I wrote previously about how my semester has gone teaching Apple’s “Intro to App Development with Swift” curriculum. It’s been a success, and the students really seemed to enjoy the class, but there are a few things more I’d like to say about it.

Since this was my first semester teaching a high school class, I didn’t really know what to expect time management-wise. I figured the forty-five minutes a day, five days a week, would be plenty of time to cover these topics in the textbook. I even worried about what we’d do after we finished the book since it looked like it’d get over so quickly. I was wrong.

It turns out a forty-five minute class isn’t as long as it sounds. I found my self wishing the class was closer to 1.5 hours or so. Getting into a topic and explaining it and then doing the exercises and then discussing the exercises always took multiple days. When you’re battling the attention span of an adolescent, this wasn’t always the easiest thing.

But that’s ok, right? Welcome to the joy of teaching high schoolers, right? Well, yeah, I get that what I’m complaining about isn’t really new to being a teacher.

So that brings me to my next point – I think this needs to be a year long course rather than the semester that Apple suggests. My students learned a lot of the basic concepts of Swift and Xcode, but we never really got to dive into what it felt like to create an app from concept to completion. They can follow instructions to build an app, and they did with the final project, but I couldn’t give them a concept and them go make it from nothing. I feel like with a year they could have done that.

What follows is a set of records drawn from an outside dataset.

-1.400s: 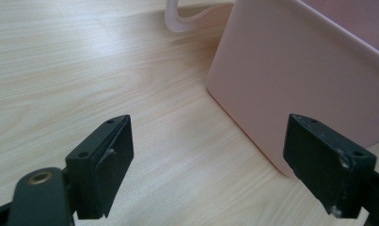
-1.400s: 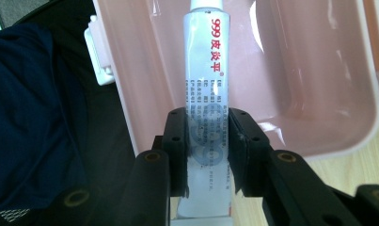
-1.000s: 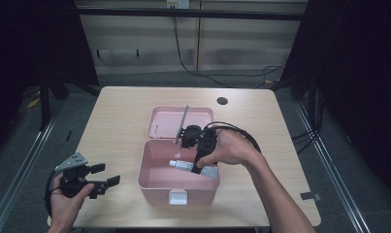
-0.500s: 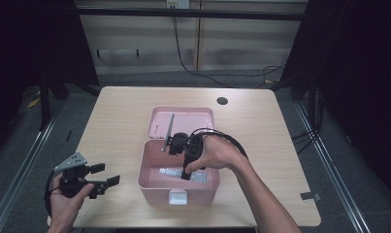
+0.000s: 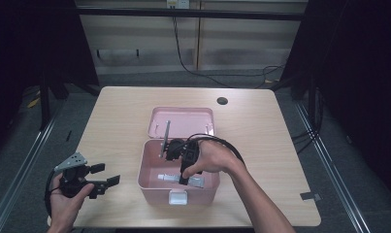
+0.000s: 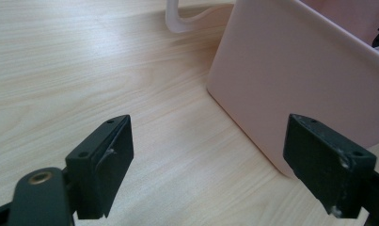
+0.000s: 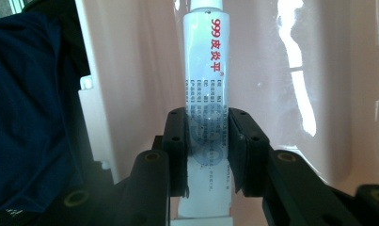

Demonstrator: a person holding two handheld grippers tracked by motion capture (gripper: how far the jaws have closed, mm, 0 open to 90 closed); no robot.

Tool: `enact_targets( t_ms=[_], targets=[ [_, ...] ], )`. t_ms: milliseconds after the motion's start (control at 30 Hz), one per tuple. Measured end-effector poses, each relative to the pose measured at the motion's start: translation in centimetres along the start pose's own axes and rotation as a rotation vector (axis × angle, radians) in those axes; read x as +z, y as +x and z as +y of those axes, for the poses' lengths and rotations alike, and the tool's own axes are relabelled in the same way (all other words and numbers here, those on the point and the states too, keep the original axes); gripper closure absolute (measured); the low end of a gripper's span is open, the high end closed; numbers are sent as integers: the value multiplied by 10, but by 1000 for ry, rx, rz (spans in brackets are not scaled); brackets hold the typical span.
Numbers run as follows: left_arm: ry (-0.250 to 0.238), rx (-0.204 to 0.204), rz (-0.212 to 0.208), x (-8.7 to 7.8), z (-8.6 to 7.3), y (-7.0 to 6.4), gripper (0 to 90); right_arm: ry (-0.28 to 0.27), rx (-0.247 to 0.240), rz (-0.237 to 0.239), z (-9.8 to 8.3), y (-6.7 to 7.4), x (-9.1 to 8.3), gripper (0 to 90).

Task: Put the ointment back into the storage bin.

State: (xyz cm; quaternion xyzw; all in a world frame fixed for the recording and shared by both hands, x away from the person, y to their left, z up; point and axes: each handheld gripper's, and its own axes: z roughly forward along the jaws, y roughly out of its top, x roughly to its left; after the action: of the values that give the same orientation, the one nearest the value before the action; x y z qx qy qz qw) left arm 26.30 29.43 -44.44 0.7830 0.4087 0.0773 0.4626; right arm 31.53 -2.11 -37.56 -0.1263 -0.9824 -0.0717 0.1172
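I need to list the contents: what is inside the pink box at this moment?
Inside the pink box a white tube lies near the bottom, clamped by the right gripper. The hand covers the right part of the box, so anything there stays unseen.

the high view looks forward and down from above the table's (image 5: pixel 135 111) six o'clock edge. the left claw (image 6: pixel 225 160) camera sits low, close to the pink box's (image 6: pixel 290 70) outer wall; the right claw (image 7: pixel 207 155) camera looks closely inside that box, which all three views share.
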Motion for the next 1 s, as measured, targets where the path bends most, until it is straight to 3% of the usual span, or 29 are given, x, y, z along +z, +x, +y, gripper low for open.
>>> enact_targets(
  t_ms=[733, 1000],
  targets=[
    [-2, 0, 0, 0, 0, 0, 167, 6, -22, 40, 14, -8, 30, 707],
    [-3, -1, -2, -1, 0, 0, 167, 20, -51, 56, 18, -11, 42, 706]
  ],
)
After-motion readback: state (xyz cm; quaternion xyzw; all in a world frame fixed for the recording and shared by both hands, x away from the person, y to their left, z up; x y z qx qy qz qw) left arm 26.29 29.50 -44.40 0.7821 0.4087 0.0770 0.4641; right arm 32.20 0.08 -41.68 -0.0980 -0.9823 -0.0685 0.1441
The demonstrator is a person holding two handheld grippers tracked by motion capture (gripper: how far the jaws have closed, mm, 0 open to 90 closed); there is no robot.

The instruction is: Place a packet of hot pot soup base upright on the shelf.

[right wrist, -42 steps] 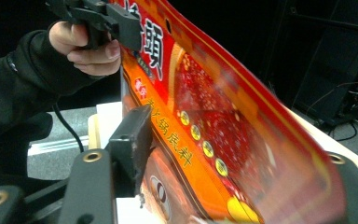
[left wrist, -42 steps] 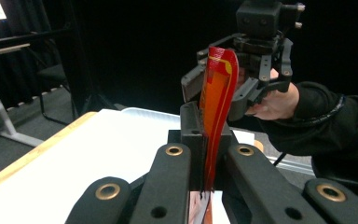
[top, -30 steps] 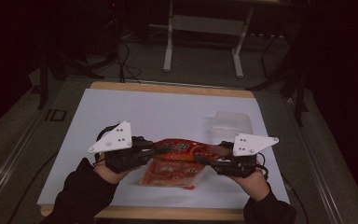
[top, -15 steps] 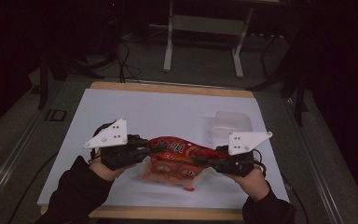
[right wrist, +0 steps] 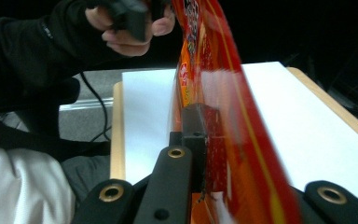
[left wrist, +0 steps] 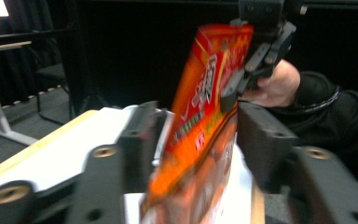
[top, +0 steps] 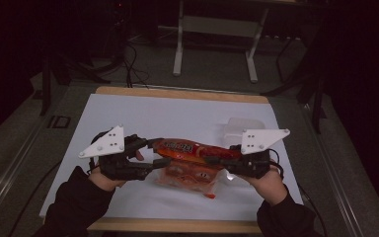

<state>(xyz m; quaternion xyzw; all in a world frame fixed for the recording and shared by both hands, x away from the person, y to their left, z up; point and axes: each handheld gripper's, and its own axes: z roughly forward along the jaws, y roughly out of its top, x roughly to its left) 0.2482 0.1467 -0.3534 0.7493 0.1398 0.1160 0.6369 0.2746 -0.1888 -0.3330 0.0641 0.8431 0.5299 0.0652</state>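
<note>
Snack bag (top: 193, 159): above white mat (top: 177, 118) | left gripper (top: 153, 153): jaws apart, straddling bag's end | right gripper (top: 223, 163): clamped on other end

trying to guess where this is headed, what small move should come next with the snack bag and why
Probably close the left tool on the snack bag. Its jaws stand apart on either side of the bag's end, while the right tool already pinches the other end and holds the bag above the white mat.
</note>
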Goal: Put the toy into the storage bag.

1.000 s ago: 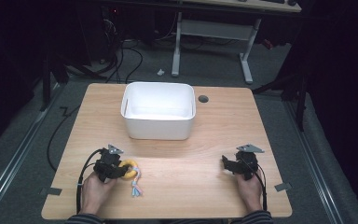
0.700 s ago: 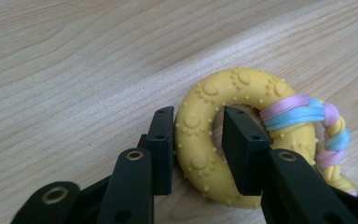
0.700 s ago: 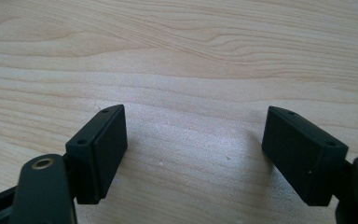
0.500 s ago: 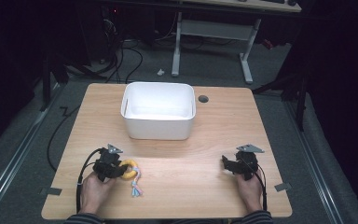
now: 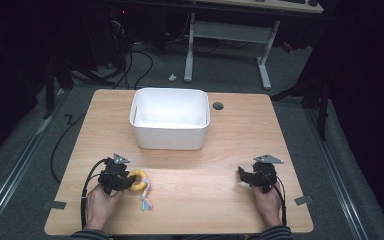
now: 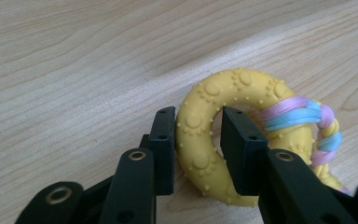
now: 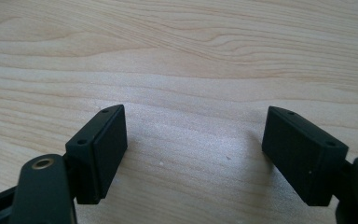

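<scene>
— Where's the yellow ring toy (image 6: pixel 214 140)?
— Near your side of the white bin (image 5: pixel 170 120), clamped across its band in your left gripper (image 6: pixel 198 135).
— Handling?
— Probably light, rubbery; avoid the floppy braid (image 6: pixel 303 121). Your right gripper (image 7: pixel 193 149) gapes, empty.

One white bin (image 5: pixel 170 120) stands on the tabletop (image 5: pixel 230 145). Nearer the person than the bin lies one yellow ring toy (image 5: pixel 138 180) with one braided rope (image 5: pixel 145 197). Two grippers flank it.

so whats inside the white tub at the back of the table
The white tub shows only bare white floor and walls in the high view. The strip of floor just behind its near wall is hidden by that wall.
</scene>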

Since the class isn’t really geared towards a whole year, I’m toying with the idea of offering a more advanced class that students could take after this one. I think the students would like to go deeper into Swift and app development, so maybe offering this Intro class and then a second Advanced class to take next would be a good solution. It’s too late to add a second class for this upcoming school year, but maybe we could do it the next.